▶ [Instructions for the task]
Extract the lines from the first line of the records below through the line containing "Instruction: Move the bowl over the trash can", inclusive, and reproduce them exactly as written.

▶ [Dataset records]
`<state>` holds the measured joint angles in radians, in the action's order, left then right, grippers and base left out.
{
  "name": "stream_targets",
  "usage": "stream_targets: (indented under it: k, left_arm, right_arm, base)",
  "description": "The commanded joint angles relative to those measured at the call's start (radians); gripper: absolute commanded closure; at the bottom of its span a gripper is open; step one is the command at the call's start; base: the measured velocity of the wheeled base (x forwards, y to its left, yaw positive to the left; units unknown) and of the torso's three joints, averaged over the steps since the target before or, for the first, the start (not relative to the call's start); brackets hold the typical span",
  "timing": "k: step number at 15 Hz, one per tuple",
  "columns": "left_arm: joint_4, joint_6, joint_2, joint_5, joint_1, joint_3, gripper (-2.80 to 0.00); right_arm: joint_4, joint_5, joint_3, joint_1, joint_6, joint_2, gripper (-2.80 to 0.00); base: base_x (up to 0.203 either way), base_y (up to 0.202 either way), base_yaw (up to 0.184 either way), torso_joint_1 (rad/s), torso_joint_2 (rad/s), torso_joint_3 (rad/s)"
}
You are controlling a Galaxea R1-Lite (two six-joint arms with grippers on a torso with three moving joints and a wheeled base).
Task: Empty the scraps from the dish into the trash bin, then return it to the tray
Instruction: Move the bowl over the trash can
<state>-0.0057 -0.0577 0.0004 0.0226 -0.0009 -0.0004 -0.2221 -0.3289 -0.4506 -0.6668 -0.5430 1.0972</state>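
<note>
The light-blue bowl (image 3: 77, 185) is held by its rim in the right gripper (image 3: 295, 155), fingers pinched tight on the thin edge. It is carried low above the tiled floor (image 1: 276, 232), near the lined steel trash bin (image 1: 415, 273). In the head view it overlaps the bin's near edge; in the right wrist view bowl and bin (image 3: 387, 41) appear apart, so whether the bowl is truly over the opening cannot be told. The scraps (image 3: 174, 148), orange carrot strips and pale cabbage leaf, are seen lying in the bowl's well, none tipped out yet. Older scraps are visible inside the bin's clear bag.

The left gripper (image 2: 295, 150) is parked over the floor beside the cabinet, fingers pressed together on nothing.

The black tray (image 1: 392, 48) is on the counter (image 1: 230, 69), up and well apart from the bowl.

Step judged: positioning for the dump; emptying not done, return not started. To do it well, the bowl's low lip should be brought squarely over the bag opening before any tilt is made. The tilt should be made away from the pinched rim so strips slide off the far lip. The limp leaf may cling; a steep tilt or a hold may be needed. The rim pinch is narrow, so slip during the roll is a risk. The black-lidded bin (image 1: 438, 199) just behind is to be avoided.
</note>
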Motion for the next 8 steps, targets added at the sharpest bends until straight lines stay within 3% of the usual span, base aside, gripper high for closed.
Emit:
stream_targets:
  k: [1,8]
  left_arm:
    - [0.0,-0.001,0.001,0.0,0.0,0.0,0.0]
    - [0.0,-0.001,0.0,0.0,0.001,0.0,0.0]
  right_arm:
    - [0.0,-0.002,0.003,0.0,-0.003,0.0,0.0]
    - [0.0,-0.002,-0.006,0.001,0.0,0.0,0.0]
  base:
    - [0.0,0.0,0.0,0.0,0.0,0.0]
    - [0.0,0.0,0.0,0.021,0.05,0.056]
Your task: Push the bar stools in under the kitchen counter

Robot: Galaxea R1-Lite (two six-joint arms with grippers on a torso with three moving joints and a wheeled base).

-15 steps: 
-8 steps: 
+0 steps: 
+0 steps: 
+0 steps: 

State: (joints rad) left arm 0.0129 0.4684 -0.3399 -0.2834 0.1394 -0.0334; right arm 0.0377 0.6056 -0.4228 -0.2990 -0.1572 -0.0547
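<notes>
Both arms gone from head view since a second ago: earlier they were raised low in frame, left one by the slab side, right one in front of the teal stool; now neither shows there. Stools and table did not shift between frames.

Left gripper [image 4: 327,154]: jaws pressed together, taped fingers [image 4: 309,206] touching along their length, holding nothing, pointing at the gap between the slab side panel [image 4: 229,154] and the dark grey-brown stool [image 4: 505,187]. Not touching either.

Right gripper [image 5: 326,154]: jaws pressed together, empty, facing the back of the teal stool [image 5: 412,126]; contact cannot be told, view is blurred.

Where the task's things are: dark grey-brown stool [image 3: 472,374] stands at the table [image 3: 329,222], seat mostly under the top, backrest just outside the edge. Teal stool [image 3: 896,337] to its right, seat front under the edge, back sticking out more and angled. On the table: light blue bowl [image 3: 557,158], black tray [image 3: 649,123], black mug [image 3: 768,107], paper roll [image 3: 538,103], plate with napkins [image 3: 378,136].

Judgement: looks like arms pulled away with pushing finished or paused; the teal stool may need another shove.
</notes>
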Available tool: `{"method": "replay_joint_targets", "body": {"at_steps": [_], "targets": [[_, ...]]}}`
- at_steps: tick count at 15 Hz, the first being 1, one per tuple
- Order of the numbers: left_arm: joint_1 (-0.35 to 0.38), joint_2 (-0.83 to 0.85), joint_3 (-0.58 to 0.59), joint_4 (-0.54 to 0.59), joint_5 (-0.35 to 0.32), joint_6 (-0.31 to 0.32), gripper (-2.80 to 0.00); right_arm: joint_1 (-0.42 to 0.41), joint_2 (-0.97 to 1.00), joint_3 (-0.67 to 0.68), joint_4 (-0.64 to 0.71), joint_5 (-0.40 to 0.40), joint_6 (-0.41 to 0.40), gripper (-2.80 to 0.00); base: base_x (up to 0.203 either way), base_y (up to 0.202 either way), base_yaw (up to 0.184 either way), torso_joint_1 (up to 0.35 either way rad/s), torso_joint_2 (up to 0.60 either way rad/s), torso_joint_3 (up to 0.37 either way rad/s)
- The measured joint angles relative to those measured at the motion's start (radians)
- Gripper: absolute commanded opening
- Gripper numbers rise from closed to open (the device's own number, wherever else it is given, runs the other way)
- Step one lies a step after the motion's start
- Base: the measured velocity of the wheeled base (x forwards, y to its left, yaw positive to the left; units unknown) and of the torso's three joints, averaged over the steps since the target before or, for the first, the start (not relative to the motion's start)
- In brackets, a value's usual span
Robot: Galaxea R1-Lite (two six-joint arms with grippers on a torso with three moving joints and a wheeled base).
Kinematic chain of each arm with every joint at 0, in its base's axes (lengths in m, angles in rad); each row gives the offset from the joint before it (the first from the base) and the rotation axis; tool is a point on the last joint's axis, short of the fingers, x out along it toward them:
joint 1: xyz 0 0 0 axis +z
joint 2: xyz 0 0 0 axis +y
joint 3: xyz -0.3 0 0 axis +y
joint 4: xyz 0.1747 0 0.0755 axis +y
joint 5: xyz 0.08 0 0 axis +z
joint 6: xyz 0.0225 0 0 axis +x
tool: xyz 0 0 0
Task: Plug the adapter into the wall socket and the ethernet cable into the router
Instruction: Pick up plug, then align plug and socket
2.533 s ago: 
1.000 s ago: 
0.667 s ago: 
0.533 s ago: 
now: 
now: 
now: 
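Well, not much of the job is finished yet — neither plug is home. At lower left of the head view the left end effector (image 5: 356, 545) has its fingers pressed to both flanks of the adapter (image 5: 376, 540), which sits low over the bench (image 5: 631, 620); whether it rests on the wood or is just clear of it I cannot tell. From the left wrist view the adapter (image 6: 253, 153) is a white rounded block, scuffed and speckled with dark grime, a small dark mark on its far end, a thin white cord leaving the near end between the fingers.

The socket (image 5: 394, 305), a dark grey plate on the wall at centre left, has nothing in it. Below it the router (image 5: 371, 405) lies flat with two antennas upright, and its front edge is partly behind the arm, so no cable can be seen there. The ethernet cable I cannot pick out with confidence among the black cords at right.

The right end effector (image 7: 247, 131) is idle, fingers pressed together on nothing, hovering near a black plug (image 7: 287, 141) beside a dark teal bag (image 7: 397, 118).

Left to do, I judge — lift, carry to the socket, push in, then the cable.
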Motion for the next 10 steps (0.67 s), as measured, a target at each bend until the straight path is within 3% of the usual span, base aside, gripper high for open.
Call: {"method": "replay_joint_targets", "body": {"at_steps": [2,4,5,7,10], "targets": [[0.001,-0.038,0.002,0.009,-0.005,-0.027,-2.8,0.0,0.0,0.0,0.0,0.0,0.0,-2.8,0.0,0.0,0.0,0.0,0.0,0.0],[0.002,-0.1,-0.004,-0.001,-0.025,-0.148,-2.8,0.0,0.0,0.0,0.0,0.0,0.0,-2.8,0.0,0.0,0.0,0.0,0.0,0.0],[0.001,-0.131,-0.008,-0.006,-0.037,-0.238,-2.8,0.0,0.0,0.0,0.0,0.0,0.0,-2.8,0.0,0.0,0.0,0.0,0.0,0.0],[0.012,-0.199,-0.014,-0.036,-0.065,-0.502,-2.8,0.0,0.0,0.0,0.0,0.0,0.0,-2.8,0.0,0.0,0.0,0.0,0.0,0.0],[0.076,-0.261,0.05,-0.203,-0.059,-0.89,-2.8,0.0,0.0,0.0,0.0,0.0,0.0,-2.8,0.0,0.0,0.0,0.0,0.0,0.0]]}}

▶ [Task answer]
`<state>` holds the measured joint angles in radians, in the action's order, left then right, grippers and base left out.
{
  "name": "stream_targets",
  "usage": "stream_targets: (indented under it: k, left_arm, right_arm, base)",
  "description": "The commanded joint angles relative to those measured at the call's start (radians); gripper: absolute commanded closure; at the bottom of its span a gripper is open; step one is the command at the call's start; base: the measured velocity of the wheeled base (x forwards, y to its left, yaw positive to the left; units unknown) and of the torso's three joints, averaged over the steps since the target before or, for the first, the start (not relative to the call's start); brackets hold the typical span",
  "timing": "k: step number at 15 Hz, one per tuple",
  "columns": "left_arm: joint_4, joint_6, joint_2, joint_5, joint_1, joint_3, gripper (-2.80 to 0.00); right_arm: joint_4, joint_5, joint_3, joint_1, joint_6, joint_2, gripper (-2.80 to 0.00); base: base_x (up to 0.203 either way), base_y (up to 0.202 either way), base_yaw (up to 0.184 either way), torso_joint_1 (rad/s), torso_joint_2 (rad/s), torso_joint_3 (rad/s)"
}
You are controlling a Galaxea R1-Lite (two six-joint arms with grippers on a torso with three moving joints and a wheeled base).
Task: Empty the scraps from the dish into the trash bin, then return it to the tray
Instruction: Move the bowl over the trash can

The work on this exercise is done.